WHAT THE TASK REQUIRES »
Would you please copy all of the data exactly, skipping the images?
** RECORDED DATA follows **
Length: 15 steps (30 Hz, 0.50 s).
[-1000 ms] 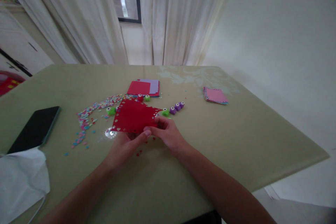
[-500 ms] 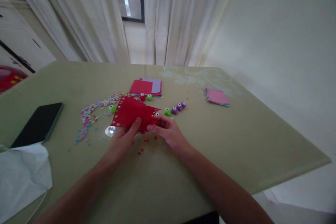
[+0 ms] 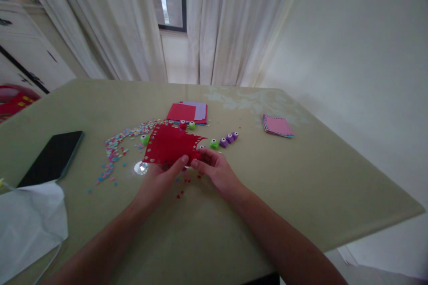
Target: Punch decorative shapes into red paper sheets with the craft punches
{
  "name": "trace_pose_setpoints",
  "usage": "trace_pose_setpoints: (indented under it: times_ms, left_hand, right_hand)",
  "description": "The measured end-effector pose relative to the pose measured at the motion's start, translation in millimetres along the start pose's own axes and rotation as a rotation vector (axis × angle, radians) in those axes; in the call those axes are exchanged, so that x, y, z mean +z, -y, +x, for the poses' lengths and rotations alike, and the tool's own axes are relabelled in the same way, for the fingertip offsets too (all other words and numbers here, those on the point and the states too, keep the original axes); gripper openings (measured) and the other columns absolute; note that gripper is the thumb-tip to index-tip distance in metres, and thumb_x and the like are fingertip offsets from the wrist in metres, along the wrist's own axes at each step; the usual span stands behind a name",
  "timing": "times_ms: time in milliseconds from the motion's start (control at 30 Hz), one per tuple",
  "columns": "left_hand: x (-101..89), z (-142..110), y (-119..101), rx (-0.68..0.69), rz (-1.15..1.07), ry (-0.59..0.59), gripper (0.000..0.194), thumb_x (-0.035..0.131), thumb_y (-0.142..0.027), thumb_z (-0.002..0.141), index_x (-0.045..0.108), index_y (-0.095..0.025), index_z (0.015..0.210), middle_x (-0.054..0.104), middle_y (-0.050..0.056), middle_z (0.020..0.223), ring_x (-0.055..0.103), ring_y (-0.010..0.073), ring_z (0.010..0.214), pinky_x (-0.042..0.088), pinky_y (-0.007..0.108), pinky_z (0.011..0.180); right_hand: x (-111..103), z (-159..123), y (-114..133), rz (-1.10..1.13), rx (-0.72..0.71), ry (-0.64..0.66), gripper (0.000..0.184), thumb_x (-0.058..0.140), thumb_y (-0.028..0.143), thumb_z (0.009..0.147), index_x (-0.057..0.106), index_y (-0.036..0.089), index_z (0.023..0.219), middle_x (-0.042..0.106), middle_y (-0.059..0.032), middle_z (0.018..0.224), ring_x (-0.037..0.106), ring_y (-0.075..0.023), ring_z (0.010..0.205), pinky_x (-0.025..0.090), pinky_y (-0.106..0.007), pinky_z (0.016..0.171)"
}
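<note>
Both hands hold a red paper card [image 3: 170,144] above the table, its edges bordered with small pale shapes. My left hand [image 3: 160,180] grips its lower edge, thumb on top and fingers underneath. At the lower right corner, my right hand [image 3: 216,169] pinches the card between thumb and fingers; whether a small piece is also in that pinch, I cannot tell. Just beyond the card lie a green eye bead [image 3: 214,144] and several purple eye beads [image 3: 229,138]. Small red confetti pieces [image 3: 180,194] are scattered below the hands.
Colourful confetti [image 3: 117,139] spreads in an arc at left. Red and lilac papers [image 3: 182,111] are stacked behind the card; pink cards [image 3: 278,126] lie at right. A black phone [image 3: 51,158] and a white face mask [image 3: 30,227] occupy the left side of the table [image 3: 321,178].
My left thumb slid inward over the card, then back toward its lower edge near the right hand. The right hand keeps its pinch at the corner. The view has shifted slightly.
</note>
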<state>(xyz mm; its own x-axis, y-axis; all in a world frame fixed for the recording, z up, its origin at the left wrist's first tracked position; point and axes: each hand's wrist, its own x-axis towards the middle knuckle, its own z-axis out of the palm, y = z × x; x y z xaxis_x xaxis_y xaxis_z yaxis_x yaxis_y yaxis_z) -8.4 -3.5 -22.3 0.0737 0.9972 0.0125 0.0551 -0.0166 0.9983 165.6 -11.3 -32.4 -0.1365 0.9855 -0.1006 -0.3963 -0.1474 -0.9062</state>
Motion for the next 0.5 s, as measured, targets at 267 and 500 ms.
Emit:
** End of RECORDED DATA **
SOLUTION »
Length: 15 steps (30 Hz, 0.50 s).
[-1000 ms] 
[-500 ms] 
[+0 ms] 
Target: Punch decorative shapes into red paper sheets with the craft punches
{
  "name": "trace_pose_setpoints",
  "usage": "trace_pose_setpoints: (indented under it: times_ms, left_hand, right_hand)",
  "description": "The measured end-effector pose relative to the pose measured at the motion's start, translation in millimetres along the start pose's own axes and rotation as a rotation vector (axis × angle, radians) in those axes; in the call those axes are exchanged, so that x, y, z mean +z, -y, +x, for the poses' lengths and rotations alike, and the tool's own axes are relabelled in the same way, for the fingertip offsets too (all other words and numbers here, those on the point and the states too, keep the original axes); gripper openings (measured) and the other columns absolute; note that gripper is the thumb-tip to index-tip distance in metres, and thumb_x and the like are fingertip offsets from the wrist in metres, along the wrist's own axes at each step; the usual span stands behind a name",
  "timing": "times_ms: time in milliseconds from the motion's start (control at 30 Hz), one per tuple",
  "columns": "left_hand: x (-101..89), z (-142..110), y (-119..101), rx (-0.68..0.69), rz (-1.15..1.07), ry (-0.59..0.59), gripper (0.000..0.194), thumb_x (-0.035..0.131), thumb_y (-0.142..0.027), thumb_z (-0.002..0.141), index_x (-0.045..0.108), index_y (-0.095..0.025), index_z (0.015..0.210), middle_x (-0.054..0.104), middle_y (-0.050..0.056), middle_z (0.020..0.223), ring_x (-0.055..0.103), ring_y (-0.010..0.073), ring_z (0.010..0.214), pinky_x (-0.042..0.088), pinky_y (-0.007..0.108), pinky_z (0.011..0.180); right_hand: x (-111..103), z (-159..123), y (-114..133), rz (-1.10..1.13), rx (-0.72..0.71), ry (-0.64..0.66), gripper (0.000..0.184), thumb_x (-0.058..0.140), thumb_y (-0.028..0.143), thumb_z (0.009..0.147), index_x (-0.057..0.106), index_y (-0.036..0.089), index_z (0.023..0.219), middle_x (-0.042..0.106), middle_y (-0.059..0.032), middle_z (0.018..0.224), ring_x (-0.037..0.106), ring_y (-0.075..0.023), ring_z (0.010..0.205), pinky_x (-0.025..0.090), pinky_y (-0.106..0.007), pinky_z (0.016..0.171)"
}
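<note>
Both hands hold a red paper card [image 3: 170,144] above the table, its edges bordered with small pale shapes. My left hand [image 3: 160,180] grips its lower edge, thumb on top and fingers underneath. At the lower right corner, my right hand [image 3: 216,169] pinches the card between thumb and fingers; whether a small piece is also in that pinch, I cannot tell. Just beyond the card lie a green eye bead [image 3: 214,144] and several purple eye beads [image 3: 229,138]. Small red confetti pieces [image 3: 180,194] are scattered below the hands.
Colourful confetti [image 3: 117,139] spreads in an arc at left. Red and lilac papers [image 3: 182,111] are stacked behind the card; pink cards [image 3: 278,126] lie at right. A black phone [image 3: 51,158] and a white face mask [image 3: 30,227] occupy the left side of the table [image 3: 321,178].
My left thumb slid inward over the card, then back toward its lower edge near the right hand. The right hand keeps its pinch at the corner. The view has shifted slightly.
</note>
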<state>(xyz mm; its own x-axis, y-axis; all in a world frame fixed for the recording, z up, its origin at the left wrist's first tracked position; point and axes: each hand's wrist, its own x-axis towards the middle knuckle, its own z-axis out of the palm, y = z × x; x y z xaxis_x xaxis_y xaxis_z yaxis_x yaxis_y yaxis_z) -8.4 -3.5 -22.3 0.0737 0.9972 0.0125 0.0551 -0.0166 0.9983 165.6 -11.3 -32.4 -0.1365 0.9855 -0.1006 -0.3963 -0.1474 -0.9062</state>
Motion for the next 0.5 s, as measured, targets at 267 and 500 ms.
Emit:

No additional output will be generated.